Not all scientific codebases have migrated to modern C++ practices, so I have included discussion of the old ways of managing memory in case you run into them. If you’re writing your own code, then I strongly recommend using the modern approach as it significantly reduces the chance of introducing memory bugs with almost no performance cost.

Stack-allocated memory

C++ arrays are stored on the stack and are almost identical to arrays in C. The big difference is that variable-length arrays are not permitted in C++, so arrays must be declared with a length that is known at compile time. For example:

int arr[10];
int arr2[5*10];

are both legal array declarations, but

int n;
int arr3[n];

is not (unless n is an integer constant expression). GCC allows C-style VLA declarations as an extension, but this is not standard behaviour and you shouldn’t expect it to work on all compilers (or even future versions of GCC).

For C++11 and later, the standard library defines a std::array container, which behaves like a C-style fixed-size array, but includes nice helper-functions, similar to std::vector. The bounds of a std::array must be known at compile time, and are specified after with the type of data it contains, using angle-brackets. For example:

std::array<int, 3> arr1; // Array of 3 integers
std::array<some_complex_type, 20> arr2; // Array of 20 elements of a custom type

std::array is generally easier to use than raw C-style arrays, but otherwise has the same semantics and memory characteristics.

Manual heap-allocated memory

While C++ includes C-style malloc and free, their use is generally discouraged in favour of the C++ specific operators new and delete.

new functions similarly to malloc in that it allocates heap memory and returns a pointer to the beginning of the allocated block, but has syntax which differentiates between allocating for a single value vs allocating for an array. For example, we can allocate space on the heap for a single integer by:

int *p;
p = new int;

Similarly, we can allocate space for an array of n integers (where n can be determined at either compile time or run-time) by:

int *p;
int N = ...;
p = new int[N];

Unlike malloc, new generally does not return a null pointer if the allocation fails. Instead, it throws the std::bad_alloc exception, which causes the program to exit (possibly with a stack-trace) unless it is explicitly handled. Consequently, you don’t need to write any error-handling codes unless you need to do something unusual. It is possible to disable exceptions, in which case new can return NULL on failure, but there are only a few, narrow domains in which this is common practice (scientific computing is not one of them).

Memory allocated by new lasts until it is manually de-allocated or until the program finishes execution. C++ provides the delete operator to free heap memory, which has also differentiates between freeing a single element vs freeing an array of memory. For a single allocation, the syntax is:

delete(ptr);

whereas for an array, the syntax is:

delete[](ptr);

ptr must point to the start of an allocation: passing a pointer to the middle of an array results in undefined behaviour, so you can’t only free part of an allocation.

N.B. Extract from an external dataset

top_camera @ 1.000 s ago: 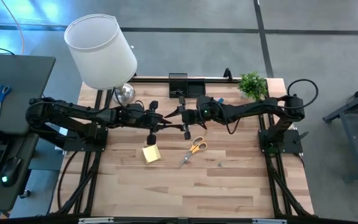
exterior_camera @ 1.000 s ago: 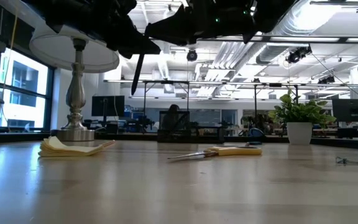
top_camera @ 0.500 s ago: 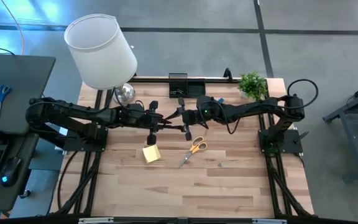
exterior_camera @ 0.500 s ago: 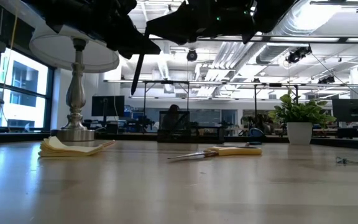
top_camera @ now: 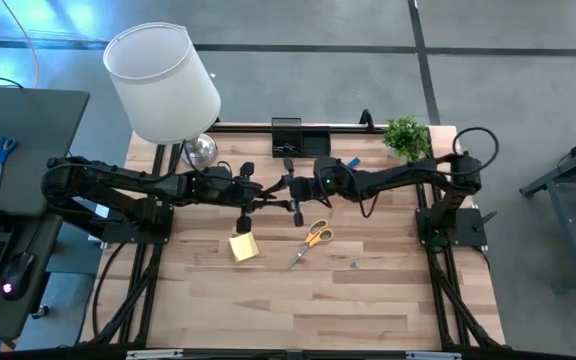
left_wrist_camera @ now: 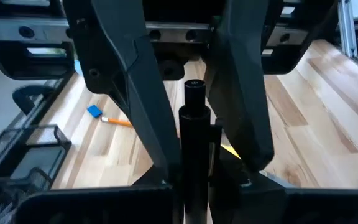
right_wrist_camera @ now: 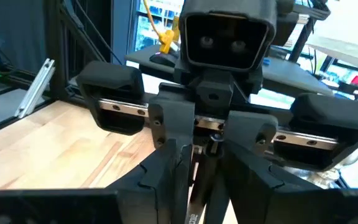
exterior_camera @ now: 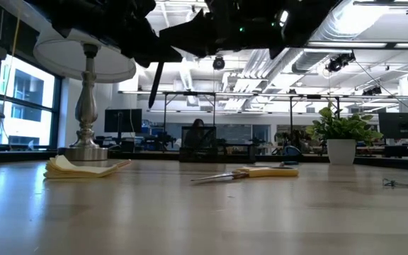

Once a block of memory is freed by delete, the program must not attempt to access it again. Attempting to dereference a pointer after it has been freed is called a use-after-free bug, and is undefined behaviour: if you’re lucky, the program will crash immediately. Otherwise, use-after-free bugs can cause all sorts of nasty memory bugs.

As with C, every new must have an accompanying delete later in the code. The easiest way to achieve this is to write the new and delete calls at the same time to ensure you don’t forget about them.

Modern C++ memory management: RAII

RAII (short for Resource Acquisition is Initialisation) is a powerful idiom which underlies modern C++ memory management. In RAII, allocation and de-allocation are handled by the compiler automatically and are tied to the object’s lifetime. Broadly speaking, the C++ compiler automatically inserts code for memory allocation when an RAII managed object is initialised (i.e. given its initial value after being declared), and inserts de-allocation code when the object is no longer in scope. The programmer therefore does not need to manually acquire and free resources, but, unlike languages such as Python which use garbage collection, this allocation and de-allocation happens deterministically and predictably so its impact on performance is negligible.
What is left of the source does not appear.